Every time I pass through Jackson, Tennessee, and over the years it’s happened several times, I don’t have the time to visit the Casey Jones Railroad Museum. This trip is no exception.
Jackson is the home of John Luther “Casey” Jones, a railroad engineer of the early 1900’s made famous by his daring-do, or wrecklessness, depending on whether you read more Disney or history. Casey Jones was immortalized in a ballad after a fatal train wreck in which he plowed his passenger train into the back end of a parked freight at 75 mph in the dark of night.
Casey was attempting to make up time that night. He was filling in for another engineer who had fallen ill, and had gotten off to a late start. He had just completed a run from the opposite direction. He was undoubtedly fatigued. He may have been attempting a speed record at a time when there were no radios and no computerized traffic controlling systems to control the rails.

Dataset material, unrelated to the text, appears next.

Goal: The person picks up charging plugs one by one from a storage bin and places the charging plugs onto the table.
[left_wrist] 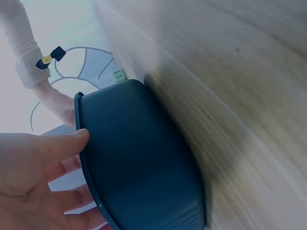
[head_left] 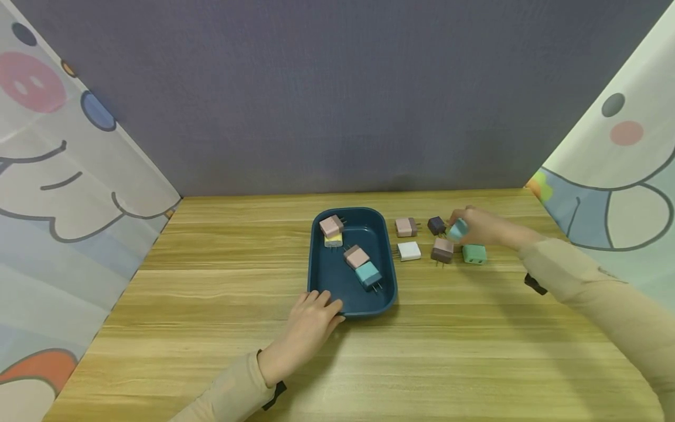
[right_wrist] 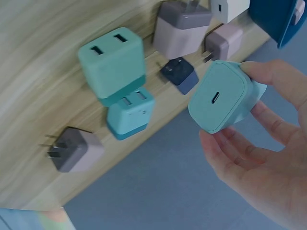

The early years of railroading are filled with men like Casey Jones, men pushing a new technology hard and sometimes paying a big price when their bravado out-paced their good sense.
The railroad called the accident a case of human error, specifically a lack of sufficient caution on Jones’ part. At the speed he was traveling, he was unable to heed the warnings that had been put out to tell him of the danger that lay ahead.
Poor judgement. Ultimately, such mistakes come down to being human. Being less than perfect. Thinking we’re immortal when we are most definitely not.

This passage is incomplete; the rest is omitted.